2021-03-10 Thread dongjoon

This is an automated email from the ASF dual-hosted git repository.

dongjoon pushed a commit to branch master
in repository https://gitbox.apache.org/repos/asf/spark.git


The following commit(s) were added to refs/heads/master by this push:
 new 5c4d8f9  [SPARK-34696][SQL][TESTS] Fix CodegenInterpretedPlanTest to 
generate correct test cases
5c4d8f9 is described below

commit 5c4d8f95385ac97a66e5b491b5883ec770ae85bd
Author: Dongjoon Hyun 
AuthorDate: Wed Mar 10 23:41:49 2021 -0800

[SPARK-34696][SQL][TESTS] Fix CodegenInterpretedPlanTest to generate 
correct test cases

### What changes were proposed in this pull request?

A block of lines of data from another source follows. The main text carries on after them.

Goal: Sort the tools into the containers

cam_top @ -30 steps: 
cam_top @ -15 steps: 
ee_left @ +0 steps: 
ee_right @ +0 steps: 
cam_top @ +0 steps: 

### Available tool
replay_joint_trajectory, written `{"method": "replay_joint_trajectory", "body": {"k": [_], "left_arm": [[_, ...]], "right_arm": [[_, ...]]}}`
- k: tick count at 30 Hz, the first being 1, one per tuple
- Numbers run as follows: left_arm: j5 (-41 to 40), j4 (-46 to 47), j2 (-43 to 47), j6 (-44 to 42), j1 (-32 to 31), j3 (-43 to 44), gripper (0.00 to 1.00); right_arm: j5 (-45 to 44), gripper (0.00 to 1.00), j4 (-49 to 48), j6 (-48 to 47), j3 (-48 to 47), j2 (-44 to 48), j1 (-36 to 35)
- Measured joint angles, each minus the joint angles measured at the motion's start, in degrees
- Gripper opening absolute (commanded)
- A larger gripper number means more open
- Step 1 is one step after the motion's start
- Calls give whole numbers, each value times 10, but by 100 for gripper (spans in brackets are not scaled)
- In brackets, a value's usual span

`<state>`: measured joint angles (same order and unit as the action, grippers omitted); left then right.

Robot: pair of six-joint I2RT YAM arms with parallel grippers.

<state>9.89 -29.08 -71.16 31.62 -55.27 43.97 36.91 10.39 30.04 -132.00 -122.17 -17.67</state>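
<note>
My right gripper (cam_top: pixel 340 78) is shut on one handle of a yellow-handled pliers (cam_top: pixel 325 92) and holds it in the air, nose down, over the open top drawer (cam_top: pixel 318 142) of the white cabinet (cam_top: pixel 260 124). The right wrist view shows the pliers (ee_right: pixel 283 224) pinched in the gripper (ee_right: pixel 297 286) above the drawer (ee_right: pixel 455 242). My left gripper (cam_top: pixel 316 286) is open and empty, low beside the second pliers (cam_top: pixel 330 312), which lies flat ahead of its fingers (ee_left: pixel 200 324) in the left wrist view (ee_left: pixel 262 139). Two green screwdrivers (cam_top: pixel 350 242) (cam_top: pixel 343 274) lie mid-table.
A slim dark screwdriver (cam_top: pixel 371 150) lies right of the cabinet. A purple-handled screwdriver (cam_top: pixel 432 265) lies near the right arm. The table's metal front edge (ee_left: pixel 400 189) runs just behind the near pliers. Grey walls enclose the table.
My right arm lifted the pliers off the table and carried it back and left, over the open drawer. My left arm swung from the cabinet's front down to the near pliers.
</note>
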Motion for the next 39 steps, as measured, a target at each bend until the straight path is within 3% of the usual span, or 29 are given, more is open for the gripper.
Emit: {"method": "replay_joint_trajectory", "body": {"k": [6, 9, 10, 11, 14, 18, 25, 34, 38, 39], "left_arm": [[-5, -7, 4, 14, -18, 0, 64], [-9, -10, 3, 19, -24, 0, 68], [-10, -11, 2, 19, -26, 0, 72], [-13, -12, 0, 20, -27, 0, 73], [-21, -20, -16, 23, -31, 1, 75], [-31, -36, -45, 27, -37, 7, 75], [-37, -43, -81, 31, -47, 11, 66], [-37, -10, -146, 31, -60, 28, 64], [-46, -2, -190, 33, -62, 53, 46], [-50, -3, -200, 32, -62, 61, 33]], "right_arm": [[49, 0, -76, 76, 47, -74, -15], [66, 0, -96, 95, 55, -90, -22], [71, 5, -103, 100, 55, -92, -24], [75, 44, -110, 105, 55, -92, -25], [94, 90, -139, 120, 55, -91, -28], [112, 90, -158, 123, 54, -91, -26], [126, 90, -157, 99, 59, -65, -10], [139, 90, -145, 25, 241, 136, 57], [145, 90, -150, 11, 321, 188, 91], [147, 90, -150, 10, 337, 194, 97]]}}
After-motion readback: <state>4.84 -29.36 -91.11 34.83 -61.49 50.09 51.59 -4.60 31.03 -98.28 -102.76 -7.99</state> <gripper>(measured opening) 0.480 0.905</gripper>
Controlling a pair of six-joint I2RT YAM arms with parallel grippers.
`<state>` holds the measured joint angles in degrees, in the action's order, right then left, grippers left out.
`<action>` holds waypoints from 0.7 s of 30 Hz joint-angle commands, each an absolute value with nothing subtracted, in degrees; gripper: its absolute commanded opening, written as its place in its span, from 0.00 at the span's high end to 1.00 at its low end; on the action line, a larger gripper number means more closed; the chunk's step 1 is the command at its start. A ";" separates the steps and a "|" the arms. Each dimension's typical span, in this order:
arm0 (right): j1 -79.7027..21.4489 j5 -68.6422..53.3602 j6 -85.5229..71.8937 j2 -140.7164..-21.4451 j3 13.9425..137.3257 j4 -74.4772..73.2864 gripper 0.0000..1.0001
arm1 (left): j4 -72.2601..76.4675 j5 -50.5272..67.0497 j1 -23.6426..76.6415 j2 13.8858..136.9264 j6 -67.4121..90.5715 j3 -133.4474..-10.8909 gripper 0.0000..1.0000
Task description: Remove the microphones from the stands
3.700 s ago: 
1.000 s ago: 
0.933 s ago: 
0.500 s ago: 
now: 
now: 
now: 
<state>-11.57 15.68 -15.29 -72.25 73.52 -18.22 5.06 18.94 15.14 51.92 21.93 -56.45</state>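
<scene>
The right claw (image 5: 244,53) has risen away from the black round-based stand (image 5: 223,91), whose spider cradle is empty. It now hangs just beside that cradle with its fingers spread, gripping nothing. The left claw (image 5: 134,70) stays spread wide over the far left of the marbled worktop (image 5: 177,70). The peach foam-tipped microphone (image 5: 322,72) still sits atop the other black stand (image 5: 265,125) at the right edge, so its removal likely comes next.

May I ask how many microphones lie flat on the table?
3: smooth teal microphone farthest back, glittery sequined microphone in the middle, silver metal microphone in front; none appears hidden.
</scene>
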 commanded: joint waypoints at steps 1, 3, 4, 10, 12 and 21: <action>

SPARK-23596 added `CodegenInterpretedPlanTest` at Apache Spark 2.4.0 in a 
wrong way because `withSQLConf` depends on the execution time `SQLConf.get` 
instead of `test` function declaration time. So, the following code executes 
the test twice without controlling the `CodegenObjectFactoryMode`. This PR aims 
to fix it correct and introduce a new function `testFallback`.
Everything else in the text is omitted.